In a Sunday, January 20, 2008, New York Times Magazine article entitled "Unintended Consequences," Stephen J. Dubner and Steven D. Levitt wrote:
"...the economists Daron Acemoglu and Joshua Angrist once asked.... How did the A.D.A. affect employment among the disabled? Their conclusion was rather startling.... [They] found that when the A.D.A. was enacted in 1992 [sic], it led to a sharp drop in the employment of disabled workers."
The gist of the "Unintended Consequences" article is that well-meaning laws sometimes backfire. In 2004 two researchers, Andrew J. Houtenville and Richard V. Burkhauser, concluded in a study entitled "Did the Employment of People with Disabilities Decline in the 1990s, and was the ADA Responsible? A Replication and Robustness Check of Acemoglu and Angrist (2001) – Research Brief:"
"The relative employment of working-age people with disabilities declined in the 1990s. Based on our review of the evidence, however, the ADA is not the likely cause of this decline."
Houtenville and Burkhauser are professors in Cornell University’s Employment and Disability Institute. Our (albeit, non-professional researchers status) search of the internet on this topic unearthed no rebuttal to the Cornell piece by Acemoglu and Angrist or any other researchers. Our opinion is that the ADA is so significant that it is now firmly woven into the fabric of American culture and that qualified people with disabilities (and who among us is immune from disability?) will have the same opportunities in the workplace as everyone else. We welcome your comments, and the full articles are available below. They are in a PDF format, so you will need Adobe Reader to view them.
Unintended Consequences. Did the Employment of People with Disabilities Decline in the 1990s, and was the ADA Responsible? A Replication and Robustness Check of Acemoglu and Angrist (2001) – Research Brief.

2 comments:

Anonymous said...

As the article describes, there was a decline in people with disabilities in the workforce well before the implementation of the ADA Act. The ADA is designed to assist people in working, not the opposite.
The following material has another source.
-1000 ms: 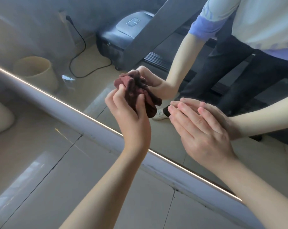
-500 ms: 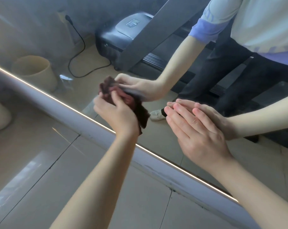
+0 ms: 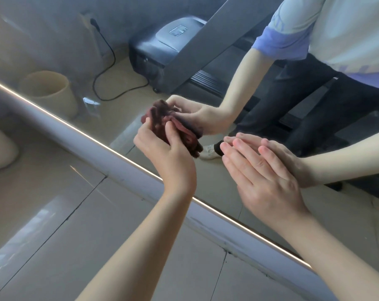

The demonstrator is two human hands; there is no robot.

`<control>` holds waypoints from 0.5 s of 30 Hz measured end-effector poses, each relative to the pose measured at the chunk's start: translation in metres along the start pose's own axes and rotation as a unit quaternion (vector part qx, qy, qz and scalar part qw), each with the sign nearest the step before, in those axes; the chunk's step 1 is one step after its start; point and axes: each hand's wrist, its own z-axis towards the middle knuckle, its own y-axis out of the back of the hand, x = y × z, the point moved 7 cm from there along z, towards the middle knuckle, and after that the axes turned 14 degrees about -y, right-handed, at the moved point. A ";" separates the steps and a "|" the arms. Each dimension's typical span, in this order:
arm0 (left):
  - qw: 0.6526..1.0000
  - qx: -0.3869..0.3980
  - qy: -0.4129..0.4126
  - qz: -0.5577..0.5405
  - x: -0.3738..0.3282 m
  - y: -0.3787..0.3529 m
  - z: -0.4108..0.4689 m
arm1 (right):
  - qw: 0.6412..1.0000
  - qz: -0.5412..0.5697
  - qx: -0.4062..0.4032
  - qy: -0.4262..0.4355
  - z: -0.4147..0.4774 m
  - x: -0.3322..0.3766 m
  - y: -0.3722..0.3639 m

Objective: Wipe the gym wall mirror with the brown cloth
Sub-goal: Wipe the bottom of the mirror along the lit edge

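Currently wiping looks under way: the left grip (image 3: 167, 157) clutches the bunched brown cloth (image 3: 185, 137) against the mirror (image 3: 123, 70) near its lower edge, while the right grip (image 3: 264, 183) rests flat and released on it. The next move likely calls for a firmly pressed sweep across unwiped areas.

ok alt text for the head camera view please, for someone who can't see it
A person's left hand holds a bunched brown cloth against a wall mirror, low down, while the right hand rests open on the glass beside it. The mirror reflects a treadmill and a pale bin.
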 end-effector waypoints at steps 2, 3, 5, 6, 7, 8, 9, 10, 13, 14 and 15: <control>0.986 0.070 -0.153 0.012 -0.027 -0.007 -0.013 | 1.000 0.009 -0.010 -0.002 0.001 0.001 0.002; 0.974 0.101 -0.205 0.010 -0.033 -0.012 -0.020 | 1.000 0.015 -0.011 -0.003 0.002 0.001 0.002; 0.969 0.099 -0.228 0.001 -0.033 -0.015 -0.015 | 1.000 0.019 -0.009 -0.007 0.002 0.000 0.002; 0.979 0.060 -0.196 -0.001 -0.027 -0.012 -0.005 | 1.000 0.015 -0.009 -0.007 0.002 0.000 0.002; 0.991 0.008 -0.131 -0.005 -0.016 -0.008 0.009 | 1.000 0.008 -0.008 -0.007 0.001 0.000 0.001; 0.998 -0.044 -0.047 -0.011 -0.002 -0.002 0.023 | 1.000 0.004 -0.005 -0.005 0.001 0.000 0.001; 0.996 -0.082 0.026 -0.013 0.011 0.003 0.030 | 1.000 0.007 -0.002 -0.004 0.001 0.000 0.000; 0.994 -0.095 0.059 -0.009 0.019 0.005 0.033 | 1.000 0.012 -0.001 -0.004 0.001 0.000 0.001; 0.997 -0.015 -0.075 0.008 -0.003 -0.001 0.014 | 1.000 0.027 -0.007 -0.012 0.001 -0.001 0.003; 0.992 0.028 -0.125 0.018 -0.012 -0.007 -0.003 | 0.999 0.030 -0.007 -0.014 0.002 -0.002 0.004; 0.984 0.069 -0.162 0.026 -0.018 -0.012 -0.019 | 0.999 0.031 -0.008 -0.014 0.002 -0.002 0.005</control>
It appears that SSDI is much more pernicious in terms of keeping people out of the workforce.

Anonymous said...

Perhaps it is not the ADA, per se, that inhibits the employment of individuals with disabilities. The litigious nature of American society appears to be the larger culprit. Rather than viewing the ADA as the implementation of positive change, it is viewed as a source of lawsuits which everyone wishes to avoid.